# Question about cold smoking and 40-140



## mbuhler (Oct 24, 2012)

After browsing the forums I just wanted to make sure I am understanding the 40-140 rule correctly as it applies to my scenario.

I have pack of Costco thick cut pork chops marinading overnight.  What I would like to do is cold smoke them tomorrow and then vacuum seal them individually to cook on the grill at a later time.   Is it safe to do this if I were to only cold smoke them for a few hours and then vac seal and freeze?  

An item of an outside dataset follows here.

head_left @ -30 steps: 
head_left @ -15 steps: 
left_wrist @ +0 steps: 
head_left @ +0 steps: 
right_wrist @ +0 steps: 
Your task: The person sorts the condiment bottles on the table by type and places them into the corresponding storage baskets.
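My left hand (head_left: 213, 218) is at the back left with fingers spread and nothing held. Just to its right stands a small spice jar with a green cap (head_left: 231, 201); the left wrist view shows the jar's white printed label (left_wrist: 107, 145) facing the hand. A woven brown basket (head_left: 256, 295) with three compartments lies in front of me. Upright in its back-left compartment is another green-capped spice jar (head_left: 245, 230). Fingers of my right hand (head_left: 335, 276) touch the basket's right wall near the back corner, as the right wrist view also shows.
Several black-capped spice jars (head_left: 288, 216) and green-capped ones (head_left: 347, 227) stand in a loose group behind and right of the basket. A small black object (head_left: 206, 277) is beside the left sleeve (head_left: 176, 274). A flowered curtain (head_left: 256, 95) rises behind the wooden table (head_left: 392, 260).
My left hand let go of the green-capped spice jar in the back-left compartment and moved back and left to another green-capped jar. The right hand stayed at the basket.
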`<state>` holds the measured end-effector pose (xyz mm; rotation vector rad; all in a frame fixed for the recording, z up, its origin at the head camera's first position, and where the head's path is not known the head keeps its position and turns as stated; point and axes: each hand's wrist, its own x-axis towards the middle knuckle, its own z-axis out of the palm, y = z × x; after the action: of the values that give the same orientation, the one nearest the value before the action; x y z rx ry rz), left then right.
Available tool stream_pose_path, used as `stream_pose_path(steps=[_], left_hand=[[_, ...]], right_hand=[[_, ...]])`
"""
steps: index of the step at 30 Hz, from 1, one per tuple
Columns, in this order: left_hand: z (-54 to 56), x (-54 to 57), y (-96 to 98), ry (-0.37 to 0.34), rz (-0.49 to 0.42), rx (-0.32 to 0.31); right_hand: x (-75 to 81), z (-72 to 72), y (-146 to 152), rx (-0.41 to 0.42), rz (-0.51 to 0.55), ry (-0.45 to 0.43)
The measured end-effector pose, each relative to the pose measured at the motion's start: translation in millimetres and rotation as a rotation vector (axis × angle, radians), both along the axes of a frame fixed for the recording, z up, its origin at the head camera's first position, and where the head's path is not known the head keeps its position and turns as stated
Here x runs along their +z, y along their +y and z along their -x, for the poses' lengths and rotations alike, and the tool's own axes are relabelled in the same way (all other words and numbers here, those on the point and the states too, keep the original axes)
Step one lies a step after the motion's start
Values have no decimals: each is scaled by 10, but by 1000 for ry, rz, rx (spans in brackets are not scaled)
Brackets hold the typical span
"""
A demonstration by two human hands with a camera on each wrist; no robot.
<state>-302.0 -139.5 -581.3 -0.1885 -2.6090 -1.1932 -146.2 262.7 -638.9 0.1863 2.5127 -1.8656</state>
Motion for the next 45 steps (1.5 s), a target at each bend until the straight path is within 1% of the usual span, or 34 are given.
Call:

Given that I would grill them later, it would spend less than 4 hours total getting up to 140.  Am I interpreting this rule incorrectly given my scenario?


----------



## daveomak (Oct 24, 2012)

mbuhler.. I answered your other thread a few minutes ago.....  The answer is NO..... do not partially cook food, store and recook....  You are asking for possibly getting really sick....  Brine in a salt/sugar brine, cook to 145, freeze then reheat at your convenience...  the salt/sugar will keep the meat moist even through and after freezing.....    add spices and herbs to the brine for flavor....   Dave


----------



## chef jimmyj (Oct 26, 2012)

Dave gave some good info. If you do not plan on injecting anything I would go so far as to say you can Hot Smoke them Rare, 120*F IT and then Freeze them. When you are ready to eat make sure you defrost them in the Refer and grill over highest heat to an IT of 145*F they will be hot and ready to eat. Just never Cold Smoke anything does not contain a Cure...JJ


----------



## mbuhler (Oct 26, 2012)

Thanks ChefJimmy!   What about marinade?  Are there the same concerns there as with injecting?


----------



## chef jimmyj (Oct 26, 2012)

Marinades typically contain a fair amount of Acid, vinegar, citrus, wine, etc, and Salt. These ingredients are bad news for Bacteria so using a marinade actually is added insurance toward making a safe product. Marinades are not as good as a Nitrite cure but they also don't turn your Chops into ham...JJ


----------



## ponderingturtle (Nov 1, 2012)

Could this work as a form of aerosolized marinade if you cold smoked it at actual refrigerator temperatures though?  Say using a polyscience smoking gun running onto a small enclosed space in a refrigerator.  That does not strike me as having major inherent issues with food safety.


----------



## chef jimmyj (Nov 2, 2012)

Ponderingturtle said:


> Could this work as a form of aerosolized marinade if you cold smoked it at actual refrigerator temperatures though?  Say using a polyscience smoking gun running onto a small enclosed space in a refrigerator.  That does not strike me as having major inherent issues with food safety.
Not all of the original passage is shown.